Drake’s iteration of the D-43 jacket this season uses a more traditional wax formula than the 2016 version - one specifically designed to enhance that cracking. Halley Stevensons, the Dundee-based wax specialist, calls it their ‘desert’ wax. Like most modern formulations, it is more waterproof and attracts less dirt than traditional waxes - but still retains those ageing effects. (The D-43’s cotton, by the way, is entirely waterproof. But the lack of taped seams means the garment as a whole is not, quite; waxed garments cannot normally have taped seams because the heat involved in their application melts the wax.)

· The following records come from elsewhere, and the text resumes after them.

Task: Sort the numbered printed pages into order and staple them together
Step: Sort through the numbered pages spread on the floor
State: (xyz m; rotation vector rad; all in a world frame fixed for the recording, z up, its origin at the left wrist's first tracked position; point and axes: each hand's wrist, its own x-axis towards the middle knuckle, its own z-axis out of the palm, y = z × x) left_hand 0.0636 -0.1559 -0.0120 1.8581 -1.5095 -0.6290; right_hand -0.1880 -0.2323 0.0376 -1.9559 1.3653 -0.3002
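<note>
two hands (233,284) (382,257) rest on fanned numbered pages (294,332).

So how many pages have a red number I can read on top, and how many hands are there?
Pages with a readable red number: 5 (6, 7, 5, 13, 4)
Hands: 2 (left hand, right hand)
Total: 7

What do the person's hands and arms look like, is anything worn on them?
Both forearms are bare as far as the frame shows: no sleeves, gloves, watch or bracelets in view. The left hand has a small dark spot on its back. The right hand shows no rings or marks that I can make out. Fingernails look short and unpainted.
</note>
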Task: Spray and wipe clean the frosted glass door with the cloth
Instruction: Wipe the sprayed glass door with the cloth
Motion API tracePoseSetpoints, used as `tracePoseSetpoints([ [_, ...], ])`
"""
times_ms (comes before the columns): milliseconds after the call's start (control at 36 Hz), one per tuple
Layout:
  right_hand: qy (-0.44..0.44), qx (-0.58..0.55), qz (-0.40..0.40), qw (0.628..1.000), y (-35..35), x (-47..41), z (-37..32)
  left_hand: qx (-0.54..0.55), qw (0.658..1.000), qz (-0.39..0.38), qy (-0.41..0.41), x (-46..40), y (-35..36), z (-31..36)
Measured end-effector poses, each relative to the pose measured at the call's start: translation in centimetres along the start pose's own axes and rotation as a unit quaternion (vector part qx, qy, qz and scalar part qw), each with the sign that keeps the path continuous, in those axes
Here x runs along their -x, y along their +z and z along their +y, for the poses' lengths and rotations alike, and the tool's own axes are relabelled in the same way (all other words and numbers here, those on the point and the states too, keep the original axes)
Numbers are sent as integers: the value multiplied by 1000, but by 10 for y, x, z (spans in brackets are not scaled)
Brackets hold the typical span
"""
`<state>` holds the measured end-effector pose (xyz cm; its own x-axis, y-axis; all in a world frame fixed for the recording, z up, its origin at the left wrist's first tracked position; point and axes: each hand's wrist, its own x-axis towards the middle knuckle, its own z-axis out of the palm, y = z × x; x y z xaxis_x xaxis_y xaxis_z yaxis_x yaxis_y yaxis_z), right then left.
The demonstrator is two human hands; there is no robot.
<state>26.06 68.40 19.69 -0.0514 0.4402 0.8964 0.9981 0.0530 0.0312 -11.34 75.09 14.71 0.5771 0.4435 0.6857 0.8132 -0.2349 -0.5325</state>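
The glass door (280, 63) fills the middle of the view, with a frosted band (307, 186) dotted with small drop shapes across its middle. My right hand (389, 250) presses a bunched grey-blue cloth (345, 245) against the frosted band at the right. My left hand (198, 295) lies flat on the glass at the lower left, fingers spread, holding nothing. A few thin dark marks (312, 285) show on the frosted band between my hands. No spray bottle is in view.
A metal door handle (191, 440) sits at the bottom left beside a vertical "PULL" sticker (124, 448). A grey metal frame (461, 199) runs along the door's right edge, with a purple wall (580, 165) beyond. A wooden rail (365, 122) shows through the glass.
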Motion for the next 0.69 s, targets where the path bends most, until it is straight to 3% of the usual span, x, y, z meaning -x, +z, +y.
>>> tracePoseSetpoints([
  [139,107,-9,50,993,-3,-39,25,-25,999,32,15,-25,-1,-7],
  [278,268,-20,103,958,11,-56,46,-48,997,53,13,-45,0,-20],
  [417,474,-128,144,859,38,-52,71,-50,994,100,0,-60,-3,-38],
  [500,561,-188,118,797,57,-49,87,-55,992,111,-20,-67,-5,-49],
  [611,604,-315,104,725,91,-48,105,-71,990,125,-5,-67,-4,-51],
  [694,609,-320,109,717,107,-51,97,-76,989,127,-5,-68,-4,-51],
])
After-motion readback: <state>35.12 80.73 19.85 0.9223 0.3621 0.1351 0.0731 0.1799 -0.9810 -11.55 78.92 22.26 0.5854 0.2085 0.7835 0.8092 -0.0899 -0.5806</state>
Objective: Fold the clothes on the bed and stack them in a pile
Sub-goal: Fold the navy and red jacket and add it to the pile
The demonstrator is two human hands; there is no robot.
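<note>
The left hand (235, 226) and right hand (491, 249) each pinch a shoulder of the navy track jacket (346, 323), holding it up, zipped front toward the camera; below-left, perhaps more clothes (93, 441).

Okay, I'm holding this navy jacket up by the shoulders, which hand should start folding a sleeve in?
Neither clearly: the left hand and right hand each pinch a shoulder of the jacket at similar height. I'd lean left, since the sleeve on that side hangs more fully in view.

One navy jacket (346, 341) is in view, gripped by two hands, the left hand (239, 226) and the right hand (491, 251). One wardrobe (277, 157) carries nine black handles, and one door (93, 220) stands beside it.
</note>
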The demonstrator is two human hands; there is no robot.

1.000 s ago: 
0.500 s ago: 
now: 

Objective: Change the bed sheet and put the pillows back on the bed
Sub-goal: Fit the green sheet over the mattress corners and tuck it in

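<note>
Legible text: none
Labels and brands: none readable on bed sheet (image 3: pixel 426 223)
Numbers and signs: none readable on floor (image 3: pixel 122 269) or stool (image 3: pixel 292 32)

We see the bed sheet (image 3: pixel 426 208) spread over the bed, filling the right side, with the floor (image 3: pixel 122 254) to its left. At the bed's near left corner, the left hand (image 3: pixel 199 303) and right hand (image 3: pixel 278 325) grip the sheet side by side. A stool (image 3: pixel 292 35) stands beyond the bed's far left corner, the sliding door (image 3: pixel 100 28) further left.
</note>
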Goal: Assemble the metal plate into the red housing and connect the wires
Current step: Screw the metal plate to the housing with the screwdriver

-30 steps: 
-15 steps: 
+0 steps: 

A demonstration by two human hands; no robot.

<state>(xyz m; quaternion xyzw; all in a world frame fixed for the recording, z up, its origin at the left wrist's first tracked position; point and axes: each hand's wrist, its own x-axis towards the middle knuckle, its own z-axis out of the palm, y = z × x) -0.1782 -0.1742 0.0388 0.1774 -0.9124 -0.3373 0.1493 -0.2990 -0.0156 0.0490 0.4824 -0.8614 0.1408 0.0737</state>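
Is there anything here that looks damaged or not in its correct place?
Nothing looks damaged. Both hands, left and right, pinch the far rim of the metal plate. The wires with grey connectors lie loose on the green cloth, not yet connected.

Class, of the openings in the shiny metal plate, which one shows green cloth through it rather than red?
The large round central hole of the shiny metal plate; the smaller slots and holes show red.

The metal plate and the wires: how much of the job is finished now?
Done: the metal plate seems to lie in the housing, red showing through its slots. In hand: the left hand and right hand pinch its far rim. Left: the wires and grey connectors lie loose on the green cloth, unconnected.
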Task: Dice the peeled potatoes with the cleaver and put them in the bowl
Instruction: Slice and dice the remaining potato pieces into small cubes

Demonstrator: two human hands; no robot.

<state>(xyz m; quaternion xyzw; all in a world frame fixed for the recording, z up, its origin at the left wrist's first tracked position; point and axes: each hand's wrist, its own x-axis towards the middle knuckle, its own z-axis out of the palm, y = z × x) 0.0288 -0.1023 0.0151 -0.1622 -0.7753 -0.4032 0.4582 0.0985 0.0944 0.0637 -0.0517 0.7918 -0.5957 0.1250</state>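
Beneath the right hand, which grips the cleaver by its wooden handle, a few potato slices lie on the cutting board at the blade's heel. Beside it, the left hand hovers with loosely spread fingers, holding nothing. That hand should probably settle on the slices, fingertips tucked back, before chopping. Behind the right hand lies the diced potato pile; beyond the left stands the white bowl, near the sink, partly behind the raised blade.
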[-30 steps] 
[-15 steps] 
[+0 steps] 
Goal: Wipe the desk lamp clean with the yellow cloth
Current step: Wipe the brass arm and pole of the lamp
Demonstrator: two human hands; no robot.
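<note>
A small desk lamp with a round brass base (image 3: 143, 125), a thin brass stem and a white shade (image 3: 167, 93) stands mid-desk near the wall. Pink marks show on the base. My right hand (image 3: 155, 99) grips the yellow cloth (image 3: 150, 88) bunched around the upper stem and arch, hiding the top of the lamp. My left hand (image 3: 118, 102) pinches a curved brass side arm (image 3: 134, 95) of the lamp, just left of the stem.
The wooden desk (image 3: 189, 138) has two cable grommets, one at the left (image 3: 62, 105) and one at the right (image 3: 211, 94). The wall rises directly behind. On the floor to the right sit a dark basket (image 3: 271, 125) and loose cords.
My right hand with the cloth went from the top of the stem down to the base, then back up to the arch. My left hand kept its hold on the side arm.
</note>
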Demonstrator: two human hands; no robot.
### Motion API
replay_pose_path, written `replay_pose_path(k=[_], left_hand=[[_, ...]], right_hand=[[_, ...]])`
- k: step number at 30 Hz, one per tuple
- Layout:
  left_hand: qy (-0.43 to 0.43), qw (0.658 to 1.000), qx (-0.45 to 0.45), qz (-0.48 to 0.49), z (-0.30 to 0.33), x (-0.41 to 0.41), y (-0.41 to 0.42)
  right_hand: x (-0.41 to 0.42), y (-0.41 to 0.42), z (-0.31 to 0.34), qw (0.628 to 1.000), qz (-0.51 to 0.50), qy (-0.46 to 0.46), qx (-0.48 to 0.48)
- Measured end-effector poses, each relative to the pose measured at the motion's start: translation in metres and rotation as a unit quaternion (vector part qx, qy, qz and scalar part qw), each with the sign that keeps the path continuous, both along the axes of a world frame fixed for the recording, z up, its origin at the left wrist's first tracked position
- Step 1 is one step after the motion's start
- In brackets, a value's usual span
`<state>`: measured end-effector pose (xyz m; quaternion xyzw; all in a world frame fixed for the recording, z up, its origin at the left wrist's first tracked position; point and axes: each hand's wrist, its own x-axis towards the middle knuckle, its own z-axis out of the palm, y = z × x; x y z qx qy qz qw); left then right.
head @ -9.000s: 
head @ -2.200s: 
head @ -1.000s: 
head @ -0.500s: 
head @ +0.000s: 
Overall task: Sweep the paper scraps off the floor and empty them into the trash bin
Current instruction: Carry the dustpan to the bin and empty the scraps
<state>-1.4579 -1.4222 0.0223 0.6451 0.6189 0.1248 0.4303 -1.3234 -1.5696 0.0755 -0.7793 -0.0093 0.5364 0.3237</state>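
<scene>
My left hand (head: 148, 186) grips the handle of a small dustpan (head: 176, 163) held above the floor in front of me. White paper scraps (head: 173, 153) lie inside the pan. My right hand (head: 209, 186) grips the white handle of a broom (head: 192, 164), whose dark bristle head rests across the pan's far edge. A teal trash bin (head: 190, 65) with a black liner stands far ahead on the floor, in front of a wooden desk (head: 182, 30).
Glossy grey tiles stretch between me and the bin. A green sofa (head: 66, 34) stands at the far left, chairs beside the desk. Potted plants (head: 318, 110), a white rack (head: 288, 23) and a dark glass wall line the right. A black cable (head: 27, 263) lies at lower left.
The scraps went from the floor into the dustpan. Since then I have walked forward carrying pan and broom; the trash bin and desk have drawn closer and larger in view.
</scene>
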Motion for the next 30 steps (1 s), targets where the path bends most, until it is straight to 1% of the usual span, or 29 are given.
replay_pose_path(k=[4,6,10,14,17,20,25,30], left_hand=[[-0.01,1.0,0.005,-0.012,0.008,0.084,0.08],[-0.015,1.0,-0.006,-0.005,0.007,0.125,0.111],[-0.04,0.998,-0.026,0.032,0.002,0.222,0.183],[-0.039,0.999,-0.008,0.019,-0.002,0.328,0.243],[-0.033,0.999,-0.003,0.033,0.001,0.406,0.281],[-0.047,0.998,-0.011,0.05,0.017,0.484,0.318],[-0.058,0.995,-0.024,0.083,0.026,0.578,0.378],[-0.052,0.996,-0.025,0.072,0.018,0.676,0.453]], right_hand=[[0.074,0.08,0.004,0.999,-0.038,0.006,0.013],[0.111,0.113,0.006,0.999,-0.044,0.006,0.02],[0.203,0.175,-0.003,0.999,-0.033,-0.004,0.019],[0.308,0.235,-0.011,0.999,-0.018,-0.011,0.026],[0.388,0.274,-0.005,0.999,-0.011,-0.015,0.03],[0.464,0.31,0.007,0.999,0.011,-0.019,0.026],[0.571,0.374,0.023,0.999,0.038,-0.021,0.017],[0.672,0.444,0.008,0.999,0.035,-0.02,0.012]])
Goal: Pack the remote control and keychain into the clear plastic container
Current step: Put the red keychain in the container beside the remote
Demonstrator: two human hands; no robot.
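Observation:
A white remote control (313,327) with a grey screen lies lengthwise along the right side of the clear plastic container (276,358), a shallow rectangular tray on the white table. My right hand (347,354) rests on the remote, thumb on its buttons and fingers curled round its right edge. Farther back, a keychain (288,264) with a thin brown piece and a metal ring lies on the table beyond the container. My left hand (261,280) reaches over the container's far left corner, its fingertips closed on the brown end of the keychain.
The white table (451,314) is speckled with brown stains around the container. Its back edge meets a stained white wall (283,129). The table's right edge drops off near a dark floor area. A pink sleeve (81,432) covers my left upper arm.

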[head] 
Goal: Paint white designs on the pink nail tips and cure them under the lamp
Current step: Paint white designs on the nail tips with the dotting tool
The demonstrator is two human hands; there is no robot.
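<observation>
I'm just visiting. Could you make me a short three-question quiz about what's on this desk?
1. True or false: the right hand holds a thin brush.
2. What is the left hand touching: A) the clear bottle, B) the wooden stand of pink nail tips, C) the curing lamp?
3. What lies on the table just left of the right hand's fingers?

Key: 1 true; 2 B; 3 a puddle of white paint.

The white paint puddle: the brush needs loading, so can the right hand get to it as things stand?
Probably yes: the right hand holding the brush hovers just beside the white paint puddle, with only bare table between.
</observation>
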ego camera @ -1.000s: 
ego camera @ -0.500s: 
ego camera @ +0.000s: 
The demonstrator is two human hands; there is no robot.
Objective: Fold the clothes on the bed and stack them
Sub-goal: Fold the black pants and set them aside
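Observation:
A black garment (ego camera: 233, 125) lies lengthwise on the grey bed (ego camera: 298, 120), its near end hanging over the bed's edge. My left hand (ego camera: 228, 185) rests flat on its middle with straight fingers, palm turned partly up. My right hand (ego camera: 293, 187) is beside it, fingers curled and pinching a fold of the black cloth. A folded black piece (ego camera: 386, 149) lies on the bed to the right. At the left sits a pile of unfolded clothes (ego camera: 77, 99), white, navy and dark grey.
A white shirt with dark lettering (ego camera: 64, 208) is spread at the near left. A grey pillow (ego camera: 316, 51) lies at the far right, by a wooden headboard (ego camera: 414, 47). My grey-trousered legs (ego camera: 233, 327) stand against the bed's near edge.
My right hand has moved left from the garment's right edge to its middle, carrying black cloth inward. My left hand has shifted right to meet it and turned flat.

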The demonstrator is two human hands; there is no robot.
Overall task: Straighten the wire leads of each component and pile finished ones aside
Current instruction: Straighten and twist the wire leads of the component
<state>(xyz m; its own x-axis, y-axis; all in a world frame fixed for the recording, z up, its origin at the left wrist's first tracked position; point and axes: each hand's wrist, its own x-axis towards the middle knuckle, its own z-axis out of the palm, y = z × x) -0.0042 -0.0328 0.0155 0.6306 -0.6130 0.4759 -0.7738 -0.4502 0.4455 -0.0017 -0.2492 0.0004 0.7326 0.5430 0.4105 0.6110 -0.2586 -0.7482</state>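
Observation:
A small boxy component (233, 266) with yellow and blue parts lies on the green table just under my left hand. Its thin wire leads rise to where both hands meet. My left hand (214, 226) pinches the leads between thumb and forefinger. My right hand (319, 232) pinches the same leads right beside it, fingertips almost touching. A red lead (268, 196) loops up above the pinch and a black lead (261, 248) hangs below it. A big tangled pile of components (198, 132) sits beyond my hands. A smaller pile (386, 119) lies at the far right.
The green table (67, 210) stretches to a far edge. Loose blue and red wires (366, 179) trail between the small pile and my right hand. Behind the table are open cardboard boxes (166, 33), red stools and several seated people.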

Waxed cottons also have a reassuring warmth and comfort that can easily become addictive. The wax moulds slightly to the body - as it cracks, warms and then cools - giving a sense of familiarity every time it is put on. A feeling that, indisputably, this is my jacket. Interestingly, that warming and cooling is also a distinctive feature of wax. Although cold to the touch initially, waxed cottons warm quickly with the wearer’s body heat, and retain it better than other waterproofs. The trade-off for this is mainly weight. Waxed cloth is relatively heavy (although a lot lighter than it used to be).
But as enthusiastic consumers of well-made, traditional menswear, I think we can put up with this in return for cloth with character. Tweed is not the most weight-efficient way to stay warm, nor cordovan the lightest material for a robust shoe. In an age when such subtle attractions are quickly traded for cost or just simplicity, we can and should push back - investing in a material that will both protect us and look great doing so.